Despite the implications of these novel computational results, the elegance of the relationship between substituent electronegativity and pKa is compelling and has resulted in (halo)acetates being an exemplar system to demonstrate the significance of substituent effects. However, there are many relatively poorly understood complexities regarding pKa values of polyatomic acids, including solvent effects,32–34 temperature,32,35,36 ionic strength,36,37 and the identity of the counterion.38 As an extreme example, the pKa of weak polybases can shift several pH units when compared to their monomer or small molecule equivalents.39,40 Indeed, Fig. S2 demonstrates the clear lack of definitive relationships between pKa and the charge density of conjugate bases. Why pKa correlates with X electronegativity but not carboxylate charge density is unclear and, while charge density certainly contributes, pKa is a solution property and so must arise from interactions between the acid, conjugate base, solvent, and counterions. For example, homoconjugation between the neutral acids and their charged conjugate bases likely also plays a role in determining pKa.41,42

To experimentally validate the computational results in Fig. 1 we investigate three systems in which charge density effects can be measured directly: gas phase acidities, specific ion effects on the behaviour of a thermoresponsive polymer, and nuclear magnetic resonance (NMR) spectroscopy.

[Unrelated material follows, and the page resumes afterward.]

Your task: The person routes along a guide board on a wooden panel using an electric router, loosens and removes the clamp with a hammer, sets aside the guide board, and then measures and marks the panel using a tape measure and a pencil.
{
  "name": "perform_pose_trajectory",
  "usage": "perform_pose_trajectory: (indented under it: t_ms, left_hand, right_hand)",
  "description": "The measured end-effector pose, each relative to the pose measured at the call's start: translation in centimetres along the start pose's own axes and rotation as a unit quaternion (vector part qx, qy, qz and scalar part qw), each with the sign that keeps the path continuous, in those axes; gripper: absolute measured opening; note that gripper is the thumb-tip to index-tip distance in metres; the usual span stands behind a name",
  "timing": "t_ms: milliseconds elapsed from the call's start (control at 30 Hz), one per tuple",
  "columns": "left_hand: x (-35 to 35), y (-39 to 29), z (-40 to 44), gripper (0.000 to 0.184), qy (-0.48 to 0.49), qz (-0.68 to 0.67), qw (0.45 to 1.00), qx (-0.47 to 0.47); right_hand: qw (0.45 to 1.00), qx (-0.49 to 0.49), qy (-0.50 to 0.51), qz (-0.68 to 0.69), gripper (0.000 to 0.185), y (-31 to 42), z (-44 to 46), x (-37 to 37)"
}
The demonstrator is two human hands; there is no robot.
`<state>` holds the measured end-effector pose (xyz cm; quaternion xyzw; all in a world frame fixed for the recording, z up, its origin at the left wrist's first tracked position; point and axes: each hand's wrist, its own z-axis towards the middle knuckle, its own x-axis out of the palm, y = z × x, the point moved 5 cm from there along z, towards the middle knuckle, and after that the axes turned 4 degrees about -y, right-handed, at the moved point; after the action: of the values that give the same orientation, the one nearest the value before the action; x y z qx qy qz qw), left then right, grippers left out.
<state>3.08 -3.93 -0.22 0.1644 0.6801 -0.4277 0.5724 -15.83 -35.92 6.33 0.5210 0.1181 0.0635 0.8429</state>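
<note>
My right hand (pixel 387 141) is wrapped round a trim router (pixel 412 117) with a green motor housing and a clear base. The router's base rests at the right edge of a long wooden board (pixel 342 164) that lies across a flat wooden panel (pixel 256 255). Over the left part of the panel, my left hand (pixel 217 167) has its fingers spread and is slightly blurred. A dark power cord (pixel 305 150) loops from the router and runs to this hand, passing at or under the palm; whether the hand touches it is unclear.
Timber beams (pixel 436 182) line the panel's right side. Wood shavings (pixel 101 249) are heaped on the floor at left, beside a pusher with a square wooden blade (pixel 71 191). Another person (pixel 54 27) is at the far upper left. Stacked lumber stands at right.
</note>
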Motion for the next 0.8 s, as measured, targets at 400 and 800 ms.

2.2 Gas phase acidities match quantum chemical calculations

Proof of the influence of solvent on experimentally observed pKa values and validation of our computational results is observed in the gas phase acidity value of difluoro- and dichloro-acetic acids.7 The reported gas-phase acidity, measured via the deprotonation energy relative to the value for acetic acid, for CCl2HCOOH and CF2HCOOH are −17.2 and −14.2 kcal mol−1, respectively; i.e. the chloro-substituted acid is more acidic than the fluoro-substituted analogue. These gas phase reactions remove the influence of solvent on the pKa and thus are simpler to interpret. Taft and Topsom attribute the difference in acidity of these two molecules to polarisability effects, as they state that the field effect (in the gas phase) is comparable between the two substituent groups.7 A similar phenomenon can be seen in the acidities of 4-X-bicyclo[2,2,2]octane-carboxylic acids, 4-X-bicyclo[2,2,1]heptane-1-carboxylic acids, and 4-substituted cubane-1-carboxylic acids.5,7,8,43 In these later examples, the substituent is located at least five σ bonds from the carboxylic acid group and thus induction and polarisability effects, both of which are short-ranged, should not affect the overall acidity. Therefore any differences in acidity must result from differences in the strength of field effects. In the case of the bicyclo[2,2,2]octane carboxylic acids, the acidity increases in the order of F < Cl < Br substituents. This ordering is opposite to the electronegativity of the substituents and is consistent with our computational results in Fig. 1. The importance of field effects is also observed in dichloroethano-bridged anthracene derivatives, where the distance of the chloro substituents from the acid group has a major impact on the molecular acidity.43 These gas phase acidities most directly compare to the wave functional theory (WFT) results from Fig. 1, where an isolated ion in a vacuum is considered.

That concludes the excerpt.